What to do :: Produce an exact transcription of the data, with the images left out.

Dataset extract ::

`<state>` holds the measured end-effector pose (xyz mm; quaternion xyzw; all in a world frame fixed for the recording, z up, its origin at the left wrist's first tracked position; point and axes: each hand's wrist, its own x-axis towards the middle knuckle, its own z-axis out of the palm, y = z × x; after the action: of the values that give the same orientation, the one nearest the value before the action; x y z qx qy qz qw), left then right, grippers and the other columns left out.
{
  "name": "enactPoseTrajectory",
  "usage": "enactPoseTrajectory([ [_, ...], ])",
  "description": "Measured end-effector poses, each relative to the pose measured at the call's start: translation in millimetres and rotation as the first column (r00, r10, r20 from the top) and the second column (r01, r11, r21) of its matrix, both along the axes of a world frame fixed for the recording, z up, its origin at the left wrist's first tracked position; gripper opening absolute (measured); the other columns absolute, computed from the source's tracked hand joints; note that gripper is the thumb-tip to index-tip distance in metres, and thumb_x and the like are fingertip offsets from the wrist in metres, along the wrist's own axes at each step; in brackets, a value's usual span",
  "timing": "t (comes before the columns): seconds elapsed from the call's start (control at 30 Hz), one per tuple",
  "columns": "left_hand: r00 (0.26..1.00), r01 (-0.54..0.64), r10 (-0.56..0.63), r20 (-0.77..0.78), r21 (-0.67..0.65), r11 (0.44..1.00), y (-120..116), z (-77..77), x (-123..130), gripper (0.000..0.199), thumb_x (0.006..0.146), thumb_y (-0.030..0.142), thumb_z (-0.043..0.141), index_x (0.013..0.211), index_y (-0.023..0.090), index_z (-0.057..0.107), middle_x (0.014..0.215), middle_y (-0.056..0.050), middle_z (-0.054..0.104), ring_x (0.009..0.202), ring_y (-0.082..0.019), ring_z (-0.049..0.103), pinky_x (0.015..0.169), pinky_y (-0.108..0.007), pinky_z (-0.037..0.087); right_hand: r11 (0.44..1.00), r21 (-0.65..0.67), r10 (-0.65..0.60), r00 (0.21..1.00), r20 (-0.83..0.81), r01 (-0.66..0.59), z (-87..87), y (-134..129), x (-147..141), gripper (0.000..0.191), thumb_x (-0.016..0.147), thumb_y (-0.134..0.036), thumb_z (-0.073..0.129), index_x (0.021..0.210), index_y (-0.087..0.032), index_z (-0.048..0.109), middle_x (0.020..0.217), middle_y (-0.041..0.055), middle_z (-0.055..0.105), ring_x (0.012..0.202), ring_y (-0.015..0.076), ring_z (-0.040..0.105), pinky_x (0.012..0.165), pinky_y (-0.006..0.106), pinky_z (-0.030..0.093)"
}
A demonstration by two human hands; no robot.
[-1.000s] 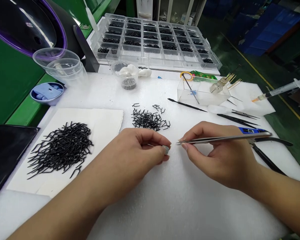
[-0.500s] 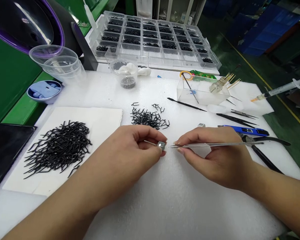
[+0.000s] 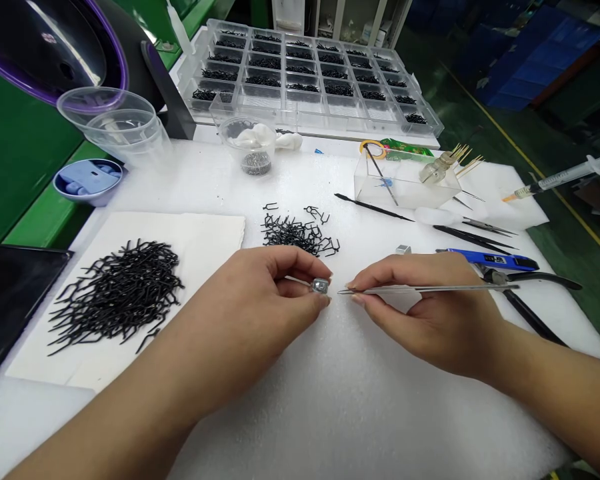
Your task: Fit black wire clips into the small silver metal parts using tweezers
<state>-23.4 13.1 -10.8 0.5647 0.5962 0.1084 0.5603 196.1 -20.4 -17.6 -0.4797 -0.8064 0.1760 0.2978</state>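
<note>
Between the thumb and fingers of my left hand (image 3: 260, 313) is a small silvery metal block (image 3: 320, 286) with a shiny recessed face. My right hand (image 3: 425, 313) is closed around a pair of fine metal tweezers (image 3: 405, 289), their tips pointing left, a short gap from the block. Just beyond my right fingers a similar small metal block (image 3: 403, 250) lies on the white foam surface. A small heap of bent black wire pieces (image 3: 295, 233) lies beyond my left fingertips. Left of my left arm, a larger heap of black bent pieces (image 3: 120, 293) rests on white paper (image 3: 210, 227).
A clear compartment case (image 3: 305, 103) with black pieces stands at the back. Clear cups (image 3: 125, 133) are at the left. On the right lie a blue tool (image 3: 495, 259), black-handled pliers (image 3: 535, 317), black tweezers (image 3: 470, 237), a clear box (image 3: 405, 190) and a syringe (image 3: 565, 179).
The metal block in my left hand has tilted and shifted slightly up and left. The tweezers in my right hand have moved a little left. The surrounding things stay in place.
</note>
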Motion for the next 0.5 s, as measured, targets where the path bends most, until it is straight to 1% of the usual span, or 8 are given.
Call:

Written reply ::
`<state>` holds the measured end-effector pose (xyz mm; quaternion xyzw; all in a world frame fixed for the recording, z up, its origin at the left wrist's first tracked position; point and axes: each hand's wrist, its own x-axis towards the middle knuckle, its own z-axis out of the palm, y = z × x; after the action: of the values that give the same orientation, the one nearest the value before the action; x y z qx qy qz qw), left then right, grippers and the other columns left out.
{
  "name": "enactPoseTrajectory",
  "usage": "enactPoseTrajectory([ [_, ...], ])",
  "description": "Measured end-effector poses, each relative to the pose measured at the call's start: translation in millimetres and rotation as the first column (r00, r10, r20 from the top) and the second column (r01, r11, r21) of its matrix, both along the axes of a world frame fixed for the recording, z up, its origin at the left wrist's first tracked position; gripper opening absolute (measured); the other columns absolute, computed from the source's tracked hand joints; note that gripper is the thumb-tip to index-tip distance in metres, and thumb_x and the like are fingertip offsets from the wrist in metres, along the wrist's own axes at each step; in brackets, a value's usual span",
  "timing": "t (comes before the columns): seconds elapsed from the call's start (control at 30 Hz), one per tuple",
  "columns": "left_hand: r00 (0.26..1.00), r01 (-0.54..0.64), r10 (-0.56..0.63), r20 (-0.77..0.78), r21 (-0.67..0.65), r11 (0.44..1.00), y (-120..116), z (-77..77), x (-123..130), gripper (0.000..0.199), thumb_x (0.006..0.146), thumb_y (-0.030..0.142), thumb_z (-0.043..0.141), index_x (0.013..0.211), index_y (-0.023..0.090), index_z (-0.057..0.107), middle_x (0.014..0.215), middle_y (-0.056..0.050), middle_z (-0.054..0.104), ring_x (0.009..0.202), ring_y (-0.082..0.019), ring_z (-0.049..0.103), pinky_x (0.015..0.169), pinky_y (-0.108..0.007), pinky_z (-0.037..0.087); right_hand: r11 (0.44..1.00), r21 (-0.65..0.67), r10 (-0.65..0.60), r00 (0.21..1.00), r20 (-0.83..0.81), r01 (-0.66..0.59), z (-87..87), y (-134..129), x (-147..141), gripper (0.000..0.191), thumb_x (-0.016..0.147), thumb_y (-0.134..0.036), thumb_z (-0.073..0.129), index_x (0.021..0.210), index_y (-0.087..0.032), index_z (-0.048..0.109), middle_x (0.020..0.217), middle_y (-0.041..0.055), middle_z (-0.055..0.105), ring_x (0.012..0.202), ring_y (-0.015..0.076), ring_z (-0.040..0.105), pinky_x (0.012..0.165), pinky_y (-0.006..0.106), pinky_z (-0.030..0.093)"
}
A demonstration by two human hands; no robot.
[-1.000s] 
[-0.500s] 
[+0.000s] 
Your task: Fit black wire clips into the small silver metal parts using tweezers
<state>-23.4 13.1 -10.8 0.5647 0.5962 0.1084 0.5603 196.1 -20.4 -17.6 -0.4797 -0.8064 0.1760 0.2978</state>
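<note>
Between the thumb and fingers of my left hand (image 3: 260, 313) is a small silvery metal block (image 3: 320, 286) with a shiny recessed face. My right hand (image 3: 425, 313) is closed around a pair of fine metal tweezers (image 3: 405, 289), their tips pointing left, a short gap from the block. Just beyond my right fingers a similar small metal block (image 3: 403, 250) lies on the white foam surface. A small heap of bent black wire pieces (image 3: 295, 233) lies beyond my left fingertips. Left of my left arm, a larger heap of black bent pieces (image 3: 120, 293) rests on white paper (image 3: 210, 227).
A clear compartment case (image 3: 305, 103) with black pieces stands at the back. Clear cups (image 3: 125, 133) are at the left. On the right lie a blue tool (image 3: 495, 259), black-handled pliers (image 3: 535, 317), black tweezers (image 3: 470, 237), a clear box (image 3: 405, 190) and a syringe (image 3: 565, 179).
The metal block in my left hand has tilted and shifted slightly up and left. The tweezers in my right hand have moved a little left. The surrounding things stay in place.
</note>
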Motion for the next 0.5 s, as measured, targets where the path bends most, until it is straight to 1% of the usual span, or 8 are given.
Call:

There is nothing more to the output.